- Supreme Court of the United States

Argued November 1, 2000 Decided February 20, 2001
- Full case name: Illinois v. Charles McArthur
- Citations: 531 U.S. 326 (more) 121 S. Ct. 946; 148 L. Ed. 2d 838; 2001 U.S. LEXIS 962

Case history
- Prior: People v. McArthur, 304 Ill. App. 3d 395, 713 N.E.2d 93 (App. 4th Dist. 1999); leave to appeal denied, 185 Ill. 2d 651, 720 N.E.2d 1101 (1999); cert. granted, 529 U.S. 1097 (2000).

Holding
- Police officers who had probable cause to believe an individual was hiding drugs in his home, and who blocked the individual from entering while awaiting a search warrant, did not violate the Fourth Amendment.

Court membership
- Chief Justice William Rehnquist Associate Justices John P. Stevens · Sandra Day O'Connor Antonin Scalia · Anthony Kennedy David Souter · Clarence Thomas Ruth Bader Ginsburg · Stephen Breyer

Case opinions
- Majority: Breyer, joined by Rehnquist, O'Connor, Scalia, Kennedy, Souter, Thomas, Ginsburg
- Concurrence: Souter
- Dissent: Stevens

Laws applied
- US const. amend. IV

= Illinois v. McArthur =

Illinois v. McArthur, 531 U.S. 326 (2001), was a United States Supreme Court case decided in 2001. The case concerned the extent of the government's power to limit an individual's complete control of their home pending the arrival of a search warrant. A divided Court held that the search was not unconstitutional because there was a reasonable law-enforcement need to acquire a warrant, namely, to prevent the potential destruction of evidence within the home.

==Background==
Tera McArthur asked two police officers to accompany her to a trailer home where she lived with her husband Charles, so that she could take her belongings out of the home. Just after she came out of the trailer, she told the police that Charles McArthur had drugs inside. The police knocked and asked Charles if they could search, which he refused. He then came out of the trailer; an officer prevented him from going back inside while the other policeman rushed to get a warrant. The Illinois Appellate Court held that this action violated the Fourth Amendment, which prohibits unreasonable searches and seizures without a warrant. The Supreme Court granted certiorari to hear the case in 2000.

==Opinion of the Court==
The Court voted 8–1 to reverse the Illinois Appellate Court to hold the actions of the police officers at question constitutional. Justice Breyer wrote the majority opinion which upheld the search. Due to the specific circumstances of the case, the police needed to prevent the investigation scene from being contaminated. Breyer wrote that the Court found "no case in which [we have] held unlawful a temporary seizure that was supported by probable cause and was designed to prevent the loss of evidence while the police diligently obtained a warrant in a reasonable period of time." Moreover, McArthur's argument that his decision to remain on his porch and not allow the police entry did not amount to "a constructive eviction". Instead, Breyer noted that the Court found in a prior case that the doorway of a house is in a 'public place' and thus not subject to warrant rules. He noted in conclusion that the hard-to-contest fact of probable cause made it difficult to accept McArthur's claims.

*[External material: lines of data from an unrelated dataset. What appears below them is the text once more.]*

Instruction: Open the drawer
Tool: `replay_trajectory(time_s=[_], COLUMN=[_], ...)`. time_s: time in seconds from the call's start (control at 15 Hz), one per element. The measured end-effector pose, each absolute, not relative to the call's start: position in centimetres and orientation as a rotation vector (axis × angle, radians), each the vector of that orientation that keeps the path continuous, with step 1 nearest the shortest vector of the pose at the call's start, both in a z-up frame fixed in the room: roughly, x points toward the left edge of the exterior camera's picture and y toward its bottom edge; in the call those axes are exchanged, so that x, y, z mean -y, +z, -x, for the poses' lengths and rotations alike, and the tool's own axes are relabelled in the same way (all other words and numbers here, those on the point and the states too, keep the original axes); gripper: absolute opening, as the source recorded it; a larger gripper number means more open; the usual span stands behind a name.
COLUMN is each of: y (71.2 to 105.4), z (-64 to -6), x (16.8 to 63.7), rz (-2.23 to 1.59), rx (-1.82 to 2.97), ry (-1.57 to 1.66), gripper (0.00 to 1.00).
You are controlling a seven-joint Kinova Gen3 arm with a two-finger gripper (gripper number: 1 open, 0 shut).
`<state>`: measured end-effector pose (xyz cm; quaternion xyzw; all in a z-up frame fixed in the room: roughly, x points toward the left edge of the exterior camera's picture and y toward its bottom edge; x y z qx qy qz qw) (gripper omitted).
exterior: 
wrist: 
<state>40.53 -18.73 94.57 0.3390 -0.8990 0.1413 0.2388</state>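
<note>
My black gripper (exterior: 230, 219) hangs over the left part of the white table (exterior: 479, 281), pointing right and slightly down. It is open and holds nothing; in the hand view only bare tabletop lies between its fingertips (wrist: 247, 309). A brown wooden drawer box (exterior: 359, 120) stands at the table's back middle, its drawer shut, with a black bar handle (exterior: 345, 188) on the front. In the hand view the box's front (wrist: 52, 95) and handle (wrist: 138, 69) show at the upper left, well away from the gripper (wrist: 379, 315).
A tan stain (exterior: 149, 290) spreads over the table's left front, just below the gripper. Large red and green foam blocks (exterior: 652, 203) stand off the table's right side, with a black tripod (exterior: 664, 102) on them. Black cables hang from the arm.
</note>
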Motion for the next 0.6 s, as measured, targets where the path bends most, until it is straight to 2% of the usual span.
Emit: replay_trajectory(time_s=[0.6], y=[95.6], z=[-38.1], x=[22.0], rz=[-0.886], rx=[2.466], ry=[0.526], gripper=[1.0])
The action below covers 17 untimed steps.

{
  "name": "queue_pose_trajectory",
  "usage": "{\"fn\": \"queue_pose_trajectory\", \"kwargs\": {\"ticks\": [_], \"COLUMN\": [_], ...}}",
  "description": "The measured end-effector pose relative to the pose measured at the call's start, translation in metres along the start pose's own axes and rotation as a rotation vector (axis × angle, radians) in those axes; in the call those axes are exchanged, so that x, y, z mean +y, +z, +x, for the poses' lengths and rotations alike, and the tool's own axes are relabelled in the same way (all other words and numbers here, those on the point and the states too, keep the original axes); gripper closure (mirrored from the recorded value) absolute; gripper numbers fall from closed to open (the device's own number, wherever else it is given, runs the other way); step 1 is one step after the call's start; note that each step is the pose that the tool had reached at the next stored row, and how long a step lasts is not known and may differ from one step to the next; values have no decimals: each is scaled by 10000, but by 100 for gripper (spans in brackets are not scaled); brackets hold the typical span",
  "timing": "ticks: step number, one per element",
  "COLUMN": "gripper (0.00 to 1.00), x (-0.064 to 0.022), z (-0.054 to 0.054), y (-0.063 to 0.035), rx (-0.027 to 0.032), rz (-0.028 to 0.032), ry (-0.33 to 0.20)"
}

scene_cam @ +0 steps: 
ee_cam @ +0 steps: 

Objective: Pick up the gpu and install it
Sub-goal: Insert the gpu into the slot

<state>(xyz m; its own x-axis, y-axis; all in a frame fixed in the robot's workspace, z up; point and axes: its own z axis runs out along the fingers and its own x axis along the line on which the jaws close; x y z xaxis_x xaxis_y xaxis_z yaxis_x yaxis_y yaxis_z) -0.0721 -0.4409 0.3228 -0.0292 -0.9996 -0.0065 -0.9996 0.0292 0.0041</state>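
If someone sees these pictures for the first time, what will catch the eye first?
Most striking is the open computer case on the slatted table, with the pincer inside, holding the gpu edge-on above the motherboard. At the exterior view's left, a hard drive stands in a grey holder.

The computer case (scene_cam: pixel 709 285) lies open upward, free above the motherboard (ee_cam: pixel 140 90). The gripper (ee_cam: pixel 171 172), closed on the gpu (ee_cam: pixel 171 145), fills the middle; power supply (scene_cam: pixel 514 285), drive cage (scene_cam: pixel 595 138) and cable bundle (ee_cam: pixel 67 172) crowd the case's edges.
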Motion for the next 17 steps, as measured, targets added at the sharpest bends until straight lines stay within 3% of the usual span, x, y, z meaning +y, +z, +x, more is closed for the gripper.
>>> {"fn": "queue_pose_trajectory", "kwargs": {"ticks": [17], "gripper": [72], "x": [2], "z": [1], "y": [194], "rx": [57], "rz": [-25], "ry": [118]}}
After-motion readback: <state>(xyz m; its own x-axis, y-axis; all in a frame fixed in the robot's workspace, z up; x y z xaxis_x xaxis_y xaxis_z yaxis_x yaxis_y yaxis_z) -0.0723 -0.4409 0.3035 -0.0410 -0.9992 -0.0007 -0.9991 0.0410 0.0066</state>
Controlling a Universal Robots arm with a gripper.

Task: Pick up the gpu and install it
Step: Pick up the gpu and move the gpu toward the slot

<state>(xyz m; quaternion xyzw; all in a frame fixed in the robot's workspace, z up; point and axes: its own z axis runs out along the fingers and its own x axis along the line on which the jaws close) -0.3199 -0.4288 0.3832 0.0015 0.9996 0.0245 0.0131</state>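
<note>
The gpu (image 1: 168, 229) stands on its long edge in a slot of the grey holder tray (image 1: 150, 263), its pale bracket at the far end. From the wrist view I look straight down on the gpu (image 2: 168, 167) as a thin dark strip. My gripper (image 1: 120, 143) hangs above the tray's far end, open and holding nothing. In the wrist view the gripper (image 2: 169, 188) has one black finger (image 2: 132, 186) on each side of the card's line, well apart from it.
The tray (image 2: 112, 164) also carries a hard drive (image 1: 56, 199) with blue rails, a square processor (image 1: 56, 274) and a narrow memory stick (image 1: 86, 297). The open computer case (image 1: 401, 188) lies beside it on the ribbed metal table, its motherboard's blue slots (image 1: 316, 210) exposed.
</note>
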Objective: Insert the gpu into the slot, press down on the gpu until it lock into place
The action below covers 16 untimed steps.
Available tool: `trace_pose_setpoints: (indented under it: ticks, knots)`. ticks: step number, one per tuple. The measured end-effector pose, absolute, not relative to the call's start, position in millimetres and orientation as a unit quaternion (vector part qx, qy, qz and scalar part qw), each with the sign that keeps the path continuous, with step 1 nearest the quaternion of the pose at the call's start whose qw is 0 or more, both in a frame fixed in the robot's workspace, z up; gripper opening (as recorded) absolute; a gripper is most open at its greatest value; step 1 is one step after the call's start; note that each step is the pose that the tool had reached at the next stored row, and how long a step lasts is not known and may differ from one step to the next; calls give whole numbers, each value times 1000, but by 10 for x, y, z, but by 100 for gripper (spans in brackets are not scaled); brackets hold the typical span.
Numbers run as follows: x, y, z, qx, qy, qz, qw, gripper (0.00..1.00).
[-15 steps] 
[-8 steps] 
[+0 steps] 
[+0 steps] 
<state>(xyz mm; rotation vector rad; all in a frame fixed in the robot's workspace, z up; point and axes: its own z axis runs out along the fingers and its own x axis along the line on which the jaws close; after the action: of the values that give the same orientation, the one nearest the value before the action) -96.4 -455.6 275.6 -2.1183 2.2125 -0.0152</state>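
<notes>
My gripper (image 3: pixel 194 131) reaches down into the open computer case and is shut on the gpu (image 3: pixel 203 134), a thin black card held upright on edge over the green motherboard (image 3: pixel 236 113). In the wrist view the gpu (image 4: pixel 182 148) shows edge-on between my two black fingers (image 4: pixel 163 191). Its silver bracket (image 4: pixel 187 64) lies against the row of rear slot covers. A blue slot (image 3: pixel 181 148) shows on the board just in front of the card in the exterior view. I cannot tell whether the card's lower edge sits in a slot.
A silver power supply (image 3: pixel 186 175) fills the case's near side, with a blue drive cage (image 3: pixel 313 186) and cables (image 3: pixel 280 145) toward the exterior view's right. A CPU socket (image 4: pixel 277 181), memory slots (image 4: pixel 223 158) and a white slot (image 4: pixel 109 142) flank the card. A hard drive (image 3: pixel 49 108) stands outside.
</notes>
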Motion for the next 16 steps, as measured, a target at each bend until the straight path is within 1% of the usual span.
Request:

===Souter's concurrence===

Justice Souter joined Breyer's opinion in all respects but wrote separately to condition his support on the belief that the search was appropriate only because of the immediate danger that the evidence could have been destroyed. Only in this unique instance could the warrant requirement be waived.

===Stevens' dissent===
Justice Stevens wrote a brief dissenting opinion arguing that the case should have been dismissed because the Illinois legislature has largely reduced penalties for marijuana possession, which made it ridiculous for the officers to rush to get a warrant. He said that even if he reached the merits of the question, he would affirm and hold the search unconstitutional because the majority misapplied a balancing of “privacy-related and law enforcement-related concerns". He wanted to give broader protection to the idea of the home as a place for protection, even if the home in this case was a trailer.